- **DIRECTIONS FOR THIS TASK**
Provide only the number of lines in the records below that include "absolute".

- **DATA IN THIS EXERCISE**
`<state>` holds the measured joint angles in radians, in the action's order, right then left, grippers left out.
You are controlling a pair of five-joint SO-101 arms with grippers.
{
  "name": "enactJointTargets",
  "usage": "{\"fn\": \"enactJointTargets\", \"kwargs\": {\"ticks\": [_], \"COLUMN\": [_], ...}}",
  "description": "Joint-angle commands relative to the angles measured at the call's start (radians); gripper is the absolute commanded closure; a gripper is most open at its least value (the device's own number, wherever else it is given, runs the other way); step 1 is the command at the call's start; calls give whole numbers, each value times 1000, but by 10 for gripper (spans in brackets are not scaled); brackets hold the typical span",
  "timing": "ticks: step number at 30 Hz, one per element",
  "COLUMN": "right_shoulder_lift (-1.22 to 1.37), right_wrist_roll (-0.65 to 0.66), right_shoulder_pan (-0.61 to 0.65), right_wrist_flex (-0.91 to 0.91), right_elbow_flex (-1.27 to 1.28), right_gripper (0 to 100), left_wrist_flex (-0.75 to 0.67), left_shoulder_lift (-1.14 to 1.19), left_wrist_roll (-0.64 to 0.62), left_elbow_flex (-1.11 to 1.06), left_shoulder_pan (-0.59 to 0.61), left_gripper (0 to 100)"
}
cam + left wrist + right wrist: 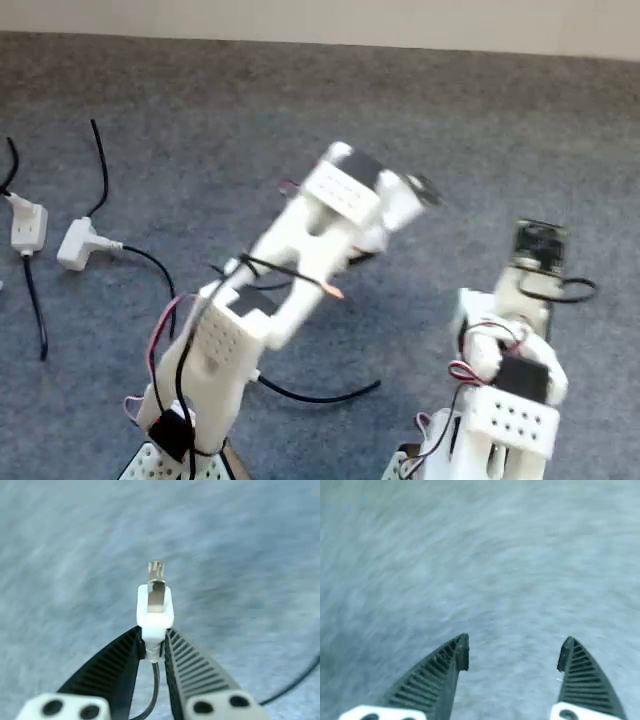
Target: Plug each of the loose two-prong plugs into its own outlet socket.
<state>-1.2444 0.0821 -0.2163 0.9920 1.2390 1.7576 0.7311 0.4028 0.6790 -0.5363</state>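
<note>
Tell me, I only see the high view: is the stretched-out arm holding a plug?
Observer: Yes. The left tool is shut on a white two-prong plug.
Operator: Which way do the metal bits point?
Observer: The prongs point straight out, away from the tool.
Operator: And the other arm?
Observer: The right tool is open and holds nothing, above the grey surface.
</note>
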Motion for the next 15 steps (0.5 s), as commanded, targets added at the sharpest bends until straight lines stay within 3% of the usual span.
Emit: {"fn": "enactJointTargets", "kwargs": {"ticks": [1, 6, 11, 15], "right_shoulder_lift": [-177, -311, -311, -311], "right_wrist_roll": [-20, -17, -17, 8], "right_shoulder_pan": [-148, -174, -173, -171], "right_wrist_flex": [58, 68, 68, 68], "right_elbow_flex": [-84, -44, -27, -27], "right_gripper": [717, 717, 717, 717], "left_wrist_flex": [15, 15, 15, 8], "left_shoulder_lift": [-119, -159, -193, -236], "left_wrist_roll": [0, -15, -84, -83], "left_elbow_flex": [-31, -81, -111, -93], "left_shoulder_pan": [-131, -209, -277, -237], "left_gripper": [996, 969, 708, 710]}}
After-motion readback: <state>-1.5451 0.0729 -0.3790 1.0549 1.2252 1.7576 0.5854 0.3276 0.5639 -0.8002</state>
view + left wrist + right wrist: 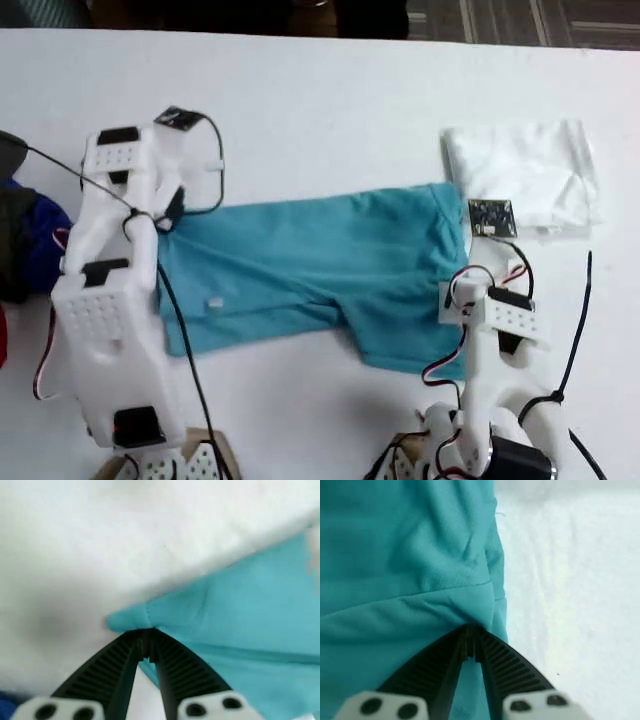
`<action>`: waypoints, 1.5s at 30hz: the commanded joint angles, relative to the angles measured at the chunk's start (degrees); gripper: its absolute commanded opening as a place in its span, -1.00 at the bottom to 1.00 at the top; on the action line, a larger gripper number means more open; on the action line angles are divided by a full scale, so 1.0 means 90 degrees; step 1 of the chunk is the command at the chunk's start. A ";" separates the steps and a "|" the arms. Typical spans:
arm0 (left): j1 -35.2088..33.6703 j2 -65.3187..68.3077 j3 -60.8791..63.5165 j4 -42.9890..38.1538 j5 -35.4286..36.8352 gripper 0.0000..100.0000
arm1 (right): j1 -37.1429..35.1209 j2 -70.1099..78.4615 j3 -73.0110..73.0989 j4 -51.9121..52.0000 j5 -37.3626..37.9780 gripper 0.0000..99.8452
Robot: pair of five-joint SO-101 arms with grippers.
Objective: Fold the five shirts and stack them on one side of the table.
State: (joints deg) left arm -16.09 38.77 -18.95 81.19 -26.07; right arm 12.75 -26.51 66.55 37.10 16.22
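A teal shirt (320,270) lies spread across the middle of the white table (320,90), partly folded along its length. In the left wrist view my left gripper (146,647) is shut on the teal shirt (240,615) at a corner; from above, that gripper (160,228) is at the shirt's left end. My right gripper (470,644) is shut on a fold at the edge of the teal shirt (405,555); in the high view it (468,262) is at the shirt's right end. A folded white shirt (525,175) lies at the back right.
A heap of dark, blue and red clothing (25,235) sits at the table's left edge, beside the left arm. Cables hang from both arms over the cloth. Bare table stretches along the back and in front of the teal shirt.
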 commanded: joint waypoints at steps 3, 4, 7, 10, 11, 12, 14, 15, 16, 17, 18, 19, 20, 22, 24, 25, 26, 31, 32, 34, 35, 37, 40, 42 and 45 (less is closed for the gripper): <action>-0.0078 -0.0166 -0.0288 0.0762 -0.0098 -0.95 | 0.0005 -0.0200 0.0059 -0.0317 -0.0059 -0.96; -0.0068 -0.0283 -0.0288 0.0899 -0.0098 -0.95 | 0.0005 -0.0200 0.0078 -0.0366 -0.0059 -0.96; 0.0000 -0.0733 -0.0288 0.1387 -0.0107 -0.95 | 0.0005 -0.0200 0.0078 -0.0386 -0.0059 -0.96; 0.0039 -0.1192 -0.0278 0.1915 -0.0127 -0.95 | 0.0005 -0.0200 0.0078 -0.0386 -0.0059 -0.96; 0.0039 -0.1348 -0.0220 0.2022 -0.0205 -0.95 | 0.0005 -0.0200 0.0078 -0.0386 -0.0059 -0.96; 0.0039 -0.1514 -0.0063 0.2090 -0.0283 -0.95 | 0.0005 -0.0200 0.0078 -0.0386 -0.0059 -0.96; 0.0029 -0.1924 0.0532 0.2081 -0.0361 -0.95 | 0.0005 -0.0200 0.0078 -0.0386 -0.0059 -0.96; 0.0029 -0.2159 0.0923 0.2051 -0.0420 -0.95 | 0.0005 -0.0200 0.0078 -0.0386 -0.0059 -0.96; 0.0039 -0.2403 0.1353 0.1983 -0.0459 -0.95 | 0.0005 -0.0200 0.0078 -0.0386 -0.0059 -0.96; 0.0059 -0.2696 0.1822 0.1856 -0.0498 -0.95 | 0.0005 -0.0200 0.0078 -0.0386 -0.0059 -0.96; 0.0088 -0.3009 0.2320 0.1641 -0.0527 -0.95 | 0.0005 -0.0200 0.0078 -0.0386 -0.0059 -0.96; 0.0117 -0.3350 0.2838 0.1368 -0.0557 -0.95 | 0.0005 -0.0200 0.0078 -0.0386 -0.0059 -0.96; 0.0137 -0.3692 0.3365 0.1055 -0.0576 -0.95 | 0.0005 -0.0200 0.0078 -0.0386 -0.0059 -0.96; 0.0244 -0.4317 0.4420 0.0274 -0.0557 -0.95 | 0.0005 -0.0200 0.0078 -0.0386 -0.0059 -0.96; 0.0332 -0.4825 0.5368 -0.0498 -0.0547 -0.95 | 0.0005 -0.0200 0.0078 -0.0386 -0.0059 -0.96; 0.0381 -0.4991 0.5778 -0.0869 -0.0547 -0.95 | 0.0005 -0.0200 0.0078 -0.0386 -0.0059 -0.96; 0.0391 -0.5099 0.6139 -0.1221 -0.0537 -0.95 | 0.0005 -0.0200 0.0078 -0.0386 -0.0059 -0.96; 0.0381 -0.5167 0.7223 -0.2266 -0.0537 -0.95 | 0.0005 -0.0200 0.0088 -0.0386 -0.0059 -0.96; 0.0400 -0.5177 0.7331 -0.2247 -0.0537 -0.95 | 0.0005 -0.0200 0.0088 -0.0386 -0.0059 -0.96; 0.0410 -0.5206 0.7526 -0.2237 -0.0547 -0.95 | 0.0005 -0.0200 0.0088 -0.0386 -0.0059 -0.96; 0.0400 -0.5206 0.7585 -0.2168 -0.0586 -0.95 | 0.0005 -0.0200 0.0088 -0.0396 -0.0059 -0.96; 0.0410 -0.5206 0.7643 -0.1993 -0.0586 -0.95 | 0.0005 -0.0200 0.0088 -0.0396 -0.0059 -0.96; 0.0420 -0.5206 0.7604 -0.1573 -0.0586 -0.95 | 0.0005 -0.0200 0.0088 -0.0405 -0.0059 -0.96; 0.0420 -0.5216 0.7595 -0.1368 -0.0596 -0.95 | 0.0005 -0.0200 0.0088 -0.0405 -0.0059 -0.96; 0.0420 -0.5216 0.7595 -0.1211 -0.0596 -0.95 | 0.0005 -0.0200 0.0088 -0.0405 -0.0059 -0.96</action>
State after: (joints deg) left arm -13.01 -7.74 48.66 67.65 -31.16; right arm 12.75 -26.51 67.52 34.46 16.22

- **RESULT BELOW**
2